I have been taking on some big things in the past few weeks. Big things. Academic Decathlon, a swim meet, and a campaign for treasurer. All of which have been happening, three weeks in a row. All of which ended in total failure. It was like I was continuously assaulted by life. Again and again. There was big dreams and big hopes. But ultimately, there was one teen trying to be more than he was. A hero.
When in doubt of myself or my choices, I look towards people who I know are flawed. By that I mean my heroes. And by that I mean from books. Or movies, or comics. Whatever works. However, in my time of need and-well- despair, there was only one person who can save me.
doodly doodly dooo
I’ve only gotten into comics this year, but Ms.Marvel was the only one I could keep up with. I could also relate to her teen related escapades. Wanting to be a champion of anything, trying to be important in a viral age, and feeling like you belong. I think that she truly fights for other kids of her generation, whether they care to look up from the cellphones or not.
So what does a wannabee Captain Marvel’s got to do with failure. First of all, she’s not a poser, she’s her own independent hero. Get that in your head and then we’ll be friends.
So, being a hero, Ms. Marvel uses her newfound powers and forces her way down an abandoned house to rescue a friend. Things are going great and spiffy. Before robot spiders come with a loser bad boy brandishing a laser. There’s that. She doesn’t have the “best” power, think Mr. Fantastic the stretchy guy, so her first attempt goes south. In her escape, she leaves the hostage behind, and runs away disgraced.
Everything I did these past few weeks seemed stupid, they seemed futile in the point of life.
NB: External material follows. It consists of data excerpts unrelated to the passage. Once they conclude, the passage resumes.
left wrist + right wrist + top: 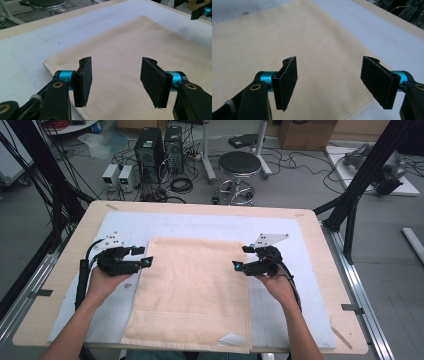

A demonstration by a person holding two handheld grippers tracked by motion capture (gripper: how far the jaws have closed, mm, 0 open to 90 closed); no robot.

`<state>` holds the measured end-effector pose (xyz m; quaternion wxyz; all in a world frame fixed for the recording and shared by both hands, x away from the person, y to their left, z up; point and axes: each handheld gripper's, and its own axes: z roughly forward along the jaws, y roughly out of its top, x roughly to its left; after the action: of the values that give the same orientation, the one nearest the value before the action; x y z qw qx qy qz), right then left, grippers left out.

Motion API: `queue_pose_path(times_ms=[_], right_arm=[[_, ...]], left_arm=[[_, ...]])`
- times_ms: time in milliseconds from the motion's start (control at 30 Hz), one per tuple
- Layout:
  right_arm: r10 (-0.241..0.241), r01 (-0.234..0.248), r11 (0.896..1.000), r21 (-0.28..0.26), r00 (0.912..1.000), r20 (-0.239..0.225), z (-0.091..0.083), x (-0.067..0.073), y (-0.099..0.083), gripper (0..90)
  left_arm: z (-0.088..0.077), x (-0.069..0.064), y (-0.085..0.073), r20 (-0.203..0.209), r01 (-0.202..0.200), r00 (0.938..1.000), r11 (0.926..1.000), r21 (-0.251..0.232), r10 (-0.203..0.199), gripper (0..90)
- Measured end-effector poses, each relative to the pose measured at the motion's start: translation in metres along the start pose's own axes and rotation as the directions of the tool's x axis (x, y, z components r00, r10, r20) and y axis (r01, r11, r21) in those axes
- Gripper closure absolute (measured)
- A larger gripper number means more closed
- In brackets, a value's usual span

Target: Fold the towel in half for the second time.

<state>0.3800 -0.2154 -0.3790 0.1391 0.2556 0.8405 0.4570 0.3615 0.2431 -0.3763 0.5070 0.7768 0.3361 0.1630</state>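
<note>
At frame centre the towel (192, 292) looks soft, limp; both tools, left (148, 262) and right (235, 265), gape empty at its side edges, the likely holds

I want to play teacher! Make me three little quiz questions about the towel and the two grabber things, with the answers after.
1. True or false: the left gripper is squeezing the beige towel.
2. What lies right under the towel? A) the white mat B) bare floor C) a plate
3. Fill in: the right gripper hovers at the towel's ____ edge, seen from the person's side.

Key:
1. False. Both grippers have their jaws wide apart, holding nothing.
2. A. The mat itself lies on the wooden table.
3. Right.
</note>
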Motion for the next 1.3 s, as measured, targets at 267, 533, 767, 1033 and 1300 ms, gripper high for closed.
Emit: queue_pose_path(times_ms=[267,533,767,1033,1300], right_arm=[[0.021,-0.022,1.0,0.014,0.9988,0.043,0.014,-0.032,0.022,29.9],[0.106,-0.109,0.993,0.037,0.9911,0.08,0.031,-0.061,0.005,30.3],[0.097,-0.106,0.99,0.097,0.9909,0.094,0.049,-0.066,-0.008,30.7],[0.138,-0.16,0.974,0.157,0.98,0.143,0.065,-0.076,-0.024,32.6],[0.186,-0.193,0.968,0.162,0.9809,0.056,0.073,-0.075,-0.027,71.0]], left_arm=[[0.02,0.033,0.022,-0.093,0.015,0.9956,0.999,0.041,-0.011,46.7],[0.048,0.059,0.001,-0.136,0.098,0.9874,0.9877,0.121,-0.082,46.9],[0.071,0.061,-0.012,-0.157,0.077,0.9861,0.9874,0.138,-0.055,48.6],[0.092,0.067,-0.028,-0.208,0.167,0.9692,0.9726,0.161,-0.132,49.9],[0.094,0.06,-0.025,-0.175,0.175,0.9738,0.9695,0.171,-0.145,80.4]])
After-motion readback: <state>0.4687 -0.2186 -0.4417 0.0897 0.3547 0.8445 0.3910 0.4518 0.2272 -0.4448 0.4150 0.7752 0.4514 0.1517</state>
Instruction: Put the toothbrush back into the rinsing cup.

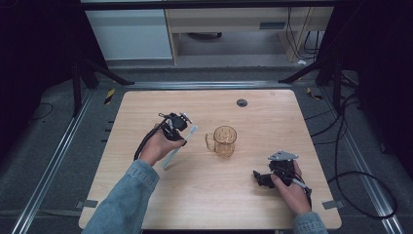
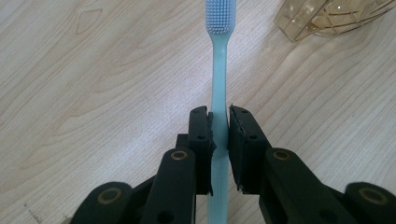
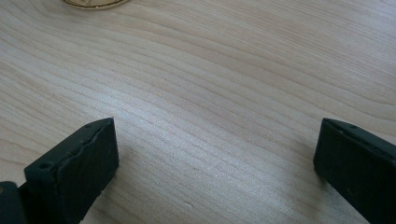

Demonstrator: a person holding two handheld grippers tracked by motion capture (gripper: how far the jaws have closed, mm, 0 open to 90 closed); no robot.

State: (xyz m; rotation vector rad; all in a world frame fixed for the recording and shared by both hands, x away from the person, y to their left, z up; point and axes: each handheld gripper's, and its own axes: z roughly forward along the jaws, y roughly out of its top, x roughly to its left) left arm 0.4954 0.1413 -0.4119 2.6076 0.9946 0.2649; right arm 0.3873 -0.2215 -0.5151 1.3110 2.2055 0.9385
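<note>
A pale blue toothbrush (image 1: 181,144) is held slanting above the wooden table, its bristle end up and to the right. My left gripper (image 1: 181,139) is shut on its handle; in the left gripper view the black pads (image 2: 237,140) clamp the toothbrush (image 2: 219,65) on both sides, bristles pointing away. An amber glass mug (image 1: 223,141) with a handle on its left stands just right of the brush; its rim edge (image 2: 327,16) shows in the corner of that view. My right gripper (image 1: 258,178) rests low at the front right, jaws wide apart (image 3: 217,158) over bare wood.
The wooden table (image 1: 146,102) has a small dark grommet (image 1: 242,103) near its far edge. Black cables trail over the floor at the right. The mug's base (image 3: 91,3) peeks in at the top of the right gripper view.
</note>
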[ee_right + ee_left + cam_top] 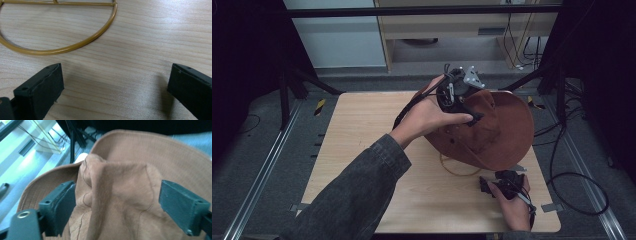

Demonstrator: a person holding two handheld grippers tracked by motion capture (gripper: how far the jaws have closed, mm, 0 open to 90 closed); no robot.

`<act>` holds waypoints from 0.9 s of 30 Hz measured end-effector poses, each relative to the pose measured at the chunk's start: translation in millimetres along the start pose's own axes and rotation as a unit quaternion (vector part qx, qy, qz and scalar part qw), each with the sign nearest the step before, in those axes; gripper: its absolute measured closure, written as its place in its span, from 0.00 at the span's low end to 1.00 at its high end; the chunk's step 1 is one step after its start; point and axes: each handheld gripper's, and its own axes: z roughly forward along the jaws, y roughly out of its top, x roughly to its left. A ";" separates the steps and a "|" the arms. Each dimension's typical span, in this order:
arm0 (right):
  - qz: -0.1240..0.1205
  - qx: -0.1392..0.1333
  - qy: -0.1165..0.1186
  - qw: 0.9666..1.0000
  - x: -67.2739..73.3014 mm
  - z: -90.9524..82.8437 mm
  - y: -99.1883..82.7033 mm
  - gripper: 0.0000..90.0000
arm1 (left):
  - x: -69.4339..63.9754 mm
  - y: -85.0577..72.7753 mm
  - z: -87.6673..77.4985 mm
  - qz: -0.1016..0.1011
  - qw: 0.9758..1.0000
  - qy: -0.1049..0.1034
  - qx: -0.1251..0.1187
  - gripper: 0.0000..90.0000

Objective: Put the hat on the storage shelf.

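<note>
Brown suede-like hat [492, 130], wide floppy brim, creased crown, on pale wood-grain table [362, 150]. Left gripper [112, 202] jaws wide, straddling crown. Right gripper [115, 87] spread wide, holding nothing, near gold wire ring [62, 47].

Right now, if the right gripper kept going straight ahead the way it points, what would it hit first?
Probably the gold wire ring lying on the table; the right gripper is open and empty, with bare wood before it.

Pale wooden table [362, 145] on grey floor [257, 150]; beyond its far edge, a light cabinet [462, 25], cables [572, 165] trailing right.
</note>
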 end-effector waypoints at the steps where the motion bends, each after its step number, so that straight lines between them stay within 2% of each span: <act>1: 0.000 0.000 0.000 1.000 0.0 0.0 0.0 0.00 | 0.5 -0.5 -4.1 -0.003 1.000 0.001 -0.006 0.12; 4: -0.002 0.002 0.003 1.000 -0.2 -1.0 0.0 0.00 | 2.5 -4.3 -17.4 -0.008 1.000 0.010 -0.017 0.10; 7: 0.010 0.003 0.008 1.000 1.8 -0.5 -0.4 0.00 | 5.3 -11.8 -32.9 -0.014 0.999 0.022 -0.024 0.08; 13: 0.007 0.002 0.005 1.000 1.3 -0.7 -0.5 0.00 | 13.9 -38.9 -70.3 -0.026 0.998 0.050 -0.038 0.07; 17: 0.009 0.002 0.001 1.000 1.9 -0.2 -0.5 0.00 | 19.3 -68.3 -92.6 -0.042 0.996 0.069 -0.039 0.07; 20: 0.008 0.002 0.002 1.000 1.8 -0.3 -0.5 0.00 | 21.0 -94.6 -107.3 -0.057 0.994 0.076 -0.049 0.07; 24: 0.009 0.001 0.007 1.000 1.9 -0.3 -0.4 0.00 | 19.9 -129.5 -125.7 -0.076 0.991 0.085 -0.063 0.07; 27: 0.009 0.001 0.006 1.000 2.0 -0.4 -0.5 0.00 | 16.9 -153.9 -133.6 -0.089 0.990 0.089 -0.066 0.07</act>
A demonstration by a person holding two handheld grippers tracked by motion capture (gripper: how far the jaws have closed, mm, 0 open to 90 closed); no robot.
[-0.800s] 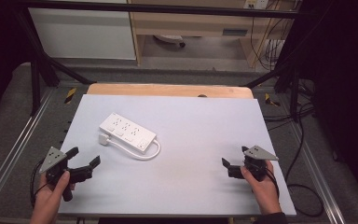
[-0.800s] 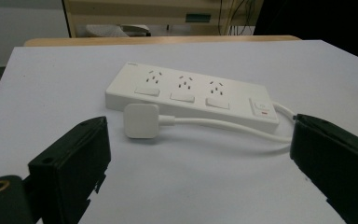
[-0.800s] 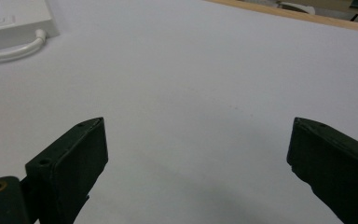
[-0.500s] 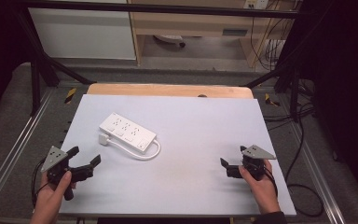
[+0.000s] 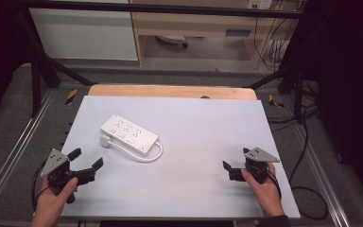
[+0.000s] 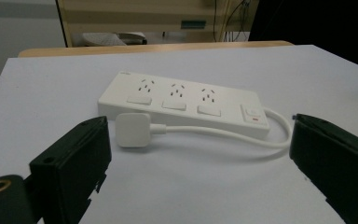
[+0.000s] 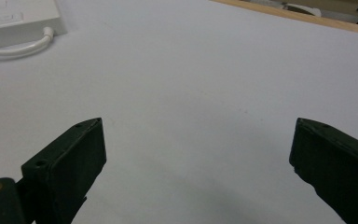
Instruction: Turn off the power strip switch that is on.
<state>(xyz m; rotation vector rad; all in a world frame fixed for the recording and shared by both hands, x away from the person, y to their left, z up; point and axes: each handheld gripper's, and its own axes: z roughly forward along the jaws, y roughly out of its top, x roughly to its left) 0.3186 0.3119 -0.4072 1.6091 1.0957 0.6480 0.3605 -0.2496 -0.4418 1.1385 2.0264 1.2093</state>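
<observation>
At the near left corner of the tabletop (image 5: 179,198), the left tongs (image 5: 86,160) stand wide open and empty, aimed at the white plastic three-socket power strip (image 5: 129,134), which lies left of centre with its white square plug (image 6: 132,129) resting just beside it, unplugged. The right tongs (image 5: 235,164), near the right edge, also gape empty. Nothing looks grasped yet; the work seems wholly ahead. The pale grey surface ends at a wooden strip (image 5: 170,91); dark cables (image 5: 283,42) hang beyond.
</observation>
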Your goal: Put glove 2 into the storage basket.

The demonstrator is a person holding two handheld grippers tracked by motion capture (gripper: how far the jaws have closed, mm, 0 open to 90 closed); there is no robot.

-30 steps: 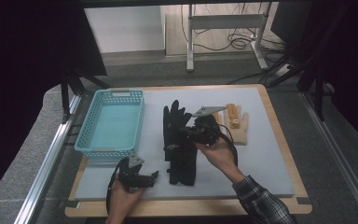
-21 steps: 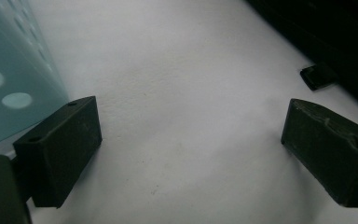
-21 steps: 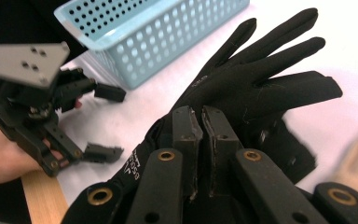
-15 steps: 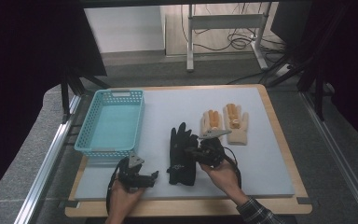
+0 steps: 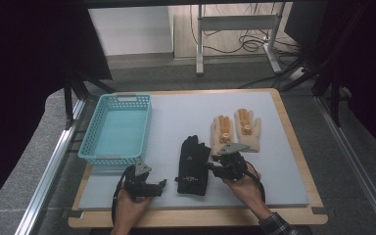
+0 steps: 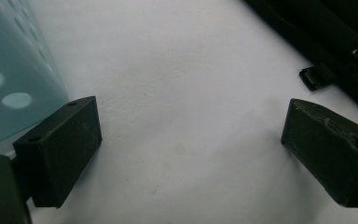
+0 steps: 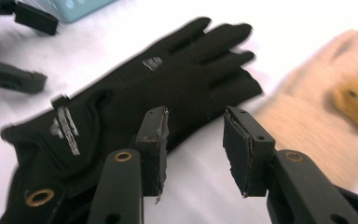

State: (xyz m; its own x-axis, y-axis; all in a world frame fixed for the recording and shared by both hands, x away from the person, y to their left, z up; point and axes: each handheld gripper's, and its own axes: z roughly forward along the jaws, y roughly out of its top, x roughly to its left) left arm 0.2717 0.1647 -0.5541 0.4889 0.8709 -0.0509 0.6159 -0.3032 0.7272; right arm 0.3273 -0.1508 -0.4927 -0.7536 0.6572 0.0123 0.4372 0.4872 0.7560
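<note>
A black glove (image 5: 194,165) with grey printing lies flat on the white mat (image 5: 176,117), fingers pointing away from me. My right gripper (image 5: 209,166) sits just to its right, low over the mat. In the right gripper view its jaws have just been opening and the right gripper (image 7: 193,126) stands open on bare mat, the black glove (image 7: 135,93) lying against the left jaw. My left gripper (image 5: 162,185) rests near the front edge, left of the glove. In the left gripper view the left gripper (image 6: 191,126) is wide open over bare mat.
A turquoise basket (image 5: 117,128) stands at the mat's left; its wall (image 6: 9,70) is close to my left jaw. A pair of beige gloves (image 5: 235,128) lies right of centre, just beyond my right gripper. The mat sits on a wooden board (image 5: 293,147).
My right gripper came toward me and down with the black glove, laid it on the mat and opened. The left gripper stayed where it was.
</note>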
My only memories of those horrible moments was the feeling of exasperation. The “I know I’m going to lose and I’m getting tired of losing.” type of deal. I drowned my disappointment in comics and the occasional teen angst band.
I knew I lost, but still couldn’t come to grips with it. I felt bad, but ignored it. I felt like I was killing myself two times in a row. The first stroke from not getting an award or placing last place and the second committed by my fear of accepting the truth.
I think it’s cliche, but it gets me everytime. Ms. Marvel starts prepping for “Supr Hostage Rescue #2”. By the time she gets back in that godforsaken house of tacky teens, she nails it. What’s more, the bad guys send an open threat to her warning her otherwise. And you know what? She lets them come.
I didn’t win any awards for Academic Decathlon, I got last place in the swim meet as the slowest boy on the swim team, and my campaign bit me in the butt. Losing sucks, but if I need to follow an example. I lost this time, and I might lose a thousand more. It could take me centuries, but I’ll get it one day. I’ll make it through the house and back without even breaking a sweat.